Asked on February 16, 2019 under Employment Labor Law, Georgia
SJZ, Member, New York Bar / FreeAdvice Contributing Attorney
Answered 4 years ago | Contributor
This is illegal: the law is very clear that an employee's pay may not have deducations from it except with the employee consent or pursuant to a court order (like court-ordered wage garnishment). You husband could sue the employer (e.g. in small claims court) for the money, if he deems it worthwhile. However, he needs to consider whether he may in fact be liable for the employer's loss before deciding whether to sue.
As a general matter (beyond the issue of payroll deductions) an employee is not responsible for a customer's wrongdoing (e.g. not paying) unless it can be shown that the employee was at fault in some way, such as, for example, doing the work first, before getting payment, if the business's policy (known to the employee) was to get payment before doing work. IF an employee can be shown to have been at fault, the employer could sue him for reimbursement of any losses the business suffered, but would have to sue for them--it could not simply tke the money out of the paycheck.

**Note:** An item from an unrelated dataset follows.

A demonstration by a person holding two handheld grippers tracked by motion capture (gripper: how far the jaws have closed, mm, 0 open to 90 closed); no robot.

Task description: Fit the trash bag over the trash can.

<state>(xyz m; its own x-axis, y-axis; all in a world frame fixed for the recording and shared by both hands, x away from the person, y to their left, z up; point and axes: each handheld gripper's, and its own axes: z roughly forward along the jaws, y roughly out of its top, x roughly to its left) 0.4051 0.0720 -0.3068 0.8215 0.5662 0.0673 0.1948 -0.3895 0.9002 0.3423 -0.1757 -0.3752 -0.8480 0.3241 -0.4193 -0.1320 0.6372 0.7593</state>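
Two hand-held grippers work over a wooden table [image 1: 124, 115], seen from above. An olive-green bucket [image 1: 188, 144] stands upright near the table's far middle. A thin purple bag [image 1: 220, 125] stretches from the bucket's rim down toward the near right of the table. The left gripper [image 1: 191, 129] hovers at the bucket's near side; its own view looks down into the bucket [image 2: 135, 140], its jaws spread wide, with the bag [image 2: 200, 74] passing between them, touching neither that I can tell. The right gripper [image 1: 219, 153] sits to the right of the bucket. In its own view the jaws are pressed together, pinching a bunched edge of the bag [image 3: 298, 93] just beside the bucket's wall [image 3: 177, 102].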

In this case, it depends on whether what your husband did, in letting the customer take his car and go to the bank after handing over what appeared to be a license, was careless or not: that will depend on what this employer's policies or rules where--is this how the employer handles situations like this? what is generally done in this industry when someone claims they need to go the bank--are they allowed to take the car in which the equipment was installed? etc. If you husband was careless, then the employer could sue him for the value of what was taken or lost due to his carelessness. If you think this is the case, it's better to just let matters go than sue for the withheld money, since if your husband were to sue for the money taken from his paycheck, the employer could countersue for the value of what your husband careless allowed to be taken, and so you'd net out in the same place.